Return every line of the records that includes the string "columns".

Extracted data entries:
####

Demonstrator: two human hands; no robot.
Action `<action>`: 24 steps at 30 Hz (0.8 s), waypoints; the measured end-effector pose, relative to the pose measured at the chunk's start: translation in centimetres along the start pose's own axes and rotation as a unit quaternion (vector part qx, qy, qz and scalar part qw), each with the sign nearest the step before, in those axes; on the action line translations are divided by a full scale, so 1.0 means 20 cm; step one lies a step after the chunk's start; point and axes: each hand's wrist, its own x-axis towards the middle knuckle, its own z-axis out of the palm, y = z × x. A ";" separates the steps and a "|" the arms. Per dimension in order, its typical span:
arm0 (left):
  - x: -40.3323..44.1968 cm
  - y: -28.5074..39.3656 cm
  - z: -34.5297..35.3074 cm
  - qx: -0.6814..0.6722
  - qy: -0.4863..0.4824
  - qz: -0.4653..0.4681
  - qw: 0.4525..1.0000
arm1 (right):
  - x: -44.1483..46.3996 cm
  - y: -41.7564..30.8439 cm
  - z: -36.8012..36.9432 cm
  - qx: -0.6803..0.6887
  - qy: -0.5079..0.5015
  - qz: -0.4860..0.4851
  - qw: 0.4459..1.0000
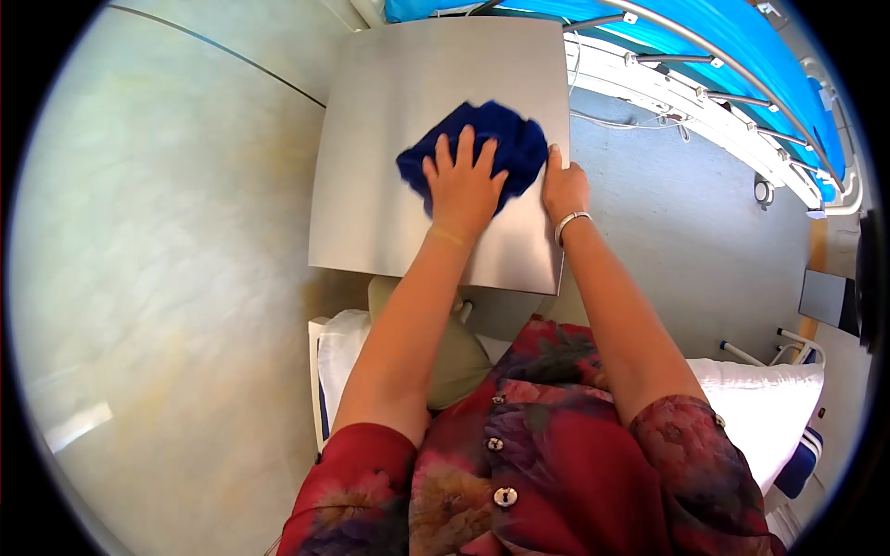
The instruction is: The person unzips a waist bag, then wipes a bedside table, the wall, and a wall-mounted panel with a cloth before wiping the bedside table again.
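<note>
A dark blue cloth (524, 153) lies bunched on a brushed-metal tabletop (399, 74). Pressed flat on the cloth is my left hand (464, 185), its fingers spread apart. My right hand (565, 190), with a silver bracelet at the wrist, grips the right edge of the tabletop. Its thumb rests near the top surface, while the other fingers are partly hidden along the side. The cloth reaches close to the right hand.
A bed with a bright blue cover (612, 14) and metal rails (714, 37) stands at the upper right. Cables (630, 122) run beneath it. Behind the tabletop's near edge are an olive-green seat (450, 361) and a white pillow (751, 398). A pale wall (167, 232) fills the left.
</note>
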 end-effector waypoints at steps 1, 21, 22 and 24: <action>-0.08 -0.02 -0.04 0.008 -0.011 -0.007 1.000 | -0.01 -0.01 -0.01 0.004 -0.002 0.003 1.000; -0.24 -0.87 -0.09 0.138 -0.040 -0.329 0.933 | 0.01 0.01 0.00 0.016 -0.033 0.007 0.999; -0.20 -0.90 -0.07 0.136 -0.043 -0.332 0.933 | 0.01 0.02 0.00 0.013 -0.031 0.012 0.999; -0.11 -0.93 -0.05 0.129 -0.063 -0.345 0.927 | 0.00 0.03 0.01 0.008 -0.045 0.010 0.999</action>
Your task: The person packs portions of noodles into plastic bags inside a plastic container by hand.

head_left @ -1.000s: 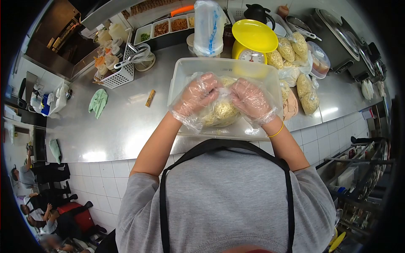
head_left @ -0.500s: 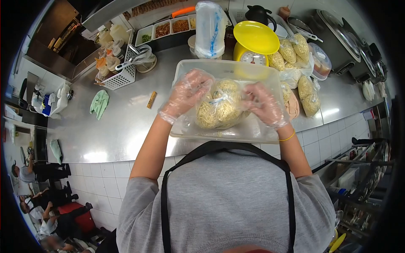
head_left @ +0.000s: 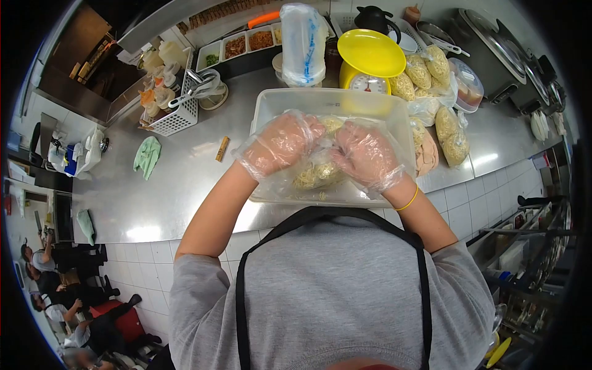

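Note:
My left hand (head_left: 287, 142) and my right hand (head_left: 367, 153) both wear clear plastic gloves. They meet over a clear plastic bag of noodles (head_left: 317, 175), fingers curled in and closed on its top part. The knuckles hide the exact grip and much of the bag. Pale yellow noodles show below and between the hands. Around the bag stands a translucent plastic tub (head_left: 333, 96), with a few loose noodle bits on its bottom near the front wall.
Behind the tub are a yellow kitchen scale (head_left: 369, 83) and a roll of plastic bags (head_left: 303, 49). Several filled noodle bags (head_left: 452, 137) lie at the right. Leftward are a marker-like stick (head_left: 222, 149), a green cloth (head_left: 147, 156) and a white bottle basket (head_left: 177, 117).
Both hands have moved inward, nearer each other, and now cover the upper part of the noodle bag. Their fingers have closed on the plastic.

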A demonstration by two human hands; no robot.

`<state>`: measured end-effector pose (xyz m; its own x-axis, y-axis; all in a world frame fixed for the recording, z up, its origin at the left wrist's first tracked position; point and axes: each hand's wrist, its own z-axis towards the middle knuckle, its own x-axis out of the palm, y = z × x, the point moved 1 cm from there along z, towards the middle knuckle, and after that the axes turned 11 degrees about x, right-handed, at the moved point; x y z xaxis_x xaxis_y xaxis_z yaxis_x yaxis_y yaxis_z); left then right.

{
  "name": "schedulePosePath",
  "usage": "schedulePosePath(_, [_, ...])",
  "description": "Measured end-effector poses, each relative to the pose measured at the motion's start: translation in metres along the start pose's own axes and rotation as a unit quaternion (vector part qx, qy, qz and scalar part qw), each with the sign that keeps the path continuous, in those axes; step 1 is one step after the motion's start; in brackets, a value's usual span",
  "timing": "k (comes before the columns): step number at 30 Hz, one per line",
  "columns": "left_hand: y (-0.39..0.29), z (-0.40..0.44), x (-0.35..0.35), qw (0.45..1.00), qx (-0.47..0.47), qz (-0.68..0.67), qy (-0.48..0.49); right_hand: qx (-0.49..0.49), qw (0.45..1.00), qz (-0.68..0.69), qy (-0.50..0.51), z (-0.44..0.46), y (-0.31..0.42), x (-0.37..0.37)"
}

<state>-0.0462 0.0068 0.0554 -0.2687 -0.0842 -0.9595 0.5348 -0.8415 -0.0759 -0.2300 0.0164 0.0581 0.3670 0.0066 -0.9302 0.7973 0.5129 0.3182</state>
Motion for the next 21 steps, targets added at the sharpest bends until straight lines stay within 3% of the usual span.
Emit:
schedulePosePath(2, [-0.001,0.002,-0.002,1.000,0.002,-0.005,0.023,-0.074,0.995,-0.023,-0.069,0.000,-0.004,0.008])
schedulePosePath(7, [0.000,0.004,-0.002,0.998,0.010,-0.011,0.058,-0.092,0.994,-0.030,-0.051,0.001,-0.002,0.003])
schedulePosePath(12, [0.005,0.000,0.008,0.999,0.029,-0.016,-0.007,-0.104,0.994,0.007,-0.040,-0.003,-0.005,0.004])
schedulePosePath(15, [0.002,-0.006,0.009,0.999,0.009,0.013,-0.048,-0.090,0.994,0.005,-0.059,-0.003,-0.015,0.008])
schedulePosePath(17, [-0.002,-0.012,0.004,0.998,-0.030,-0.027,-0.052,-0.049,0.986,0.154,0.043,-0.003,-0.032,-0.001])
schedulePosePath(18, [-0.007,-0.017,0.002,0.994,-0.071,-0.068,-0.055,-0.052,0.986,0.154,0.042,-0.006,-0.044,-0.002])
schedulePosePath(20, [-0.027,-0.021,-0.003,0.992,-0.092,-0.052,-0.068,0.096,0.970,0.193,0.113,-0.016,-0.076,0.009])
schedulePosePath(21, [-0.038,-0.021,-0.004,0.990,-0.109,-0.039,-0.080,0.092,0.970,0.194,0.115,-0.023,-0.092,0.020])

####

Answer to the exercise:
  "timing": "k (comes before the columns): step number at 30 Hz, one per line",
  "columns": "left_hand: y (-0.39..0.29), z (-0.40..0.44), x (-0.35..0.35), qw (0.45..1.00), qx (-0.47..0.47), qz (-0.68..0.67), qy (-0.48..0.49); right_hand: qx (-0.49..0.49), qw (0.45..1.00), qz (-0.68..0.69), qy (-0.50..0.51), z (-0.44..0.46), y (-0.31..0.42), x (-0.37..0.37)"

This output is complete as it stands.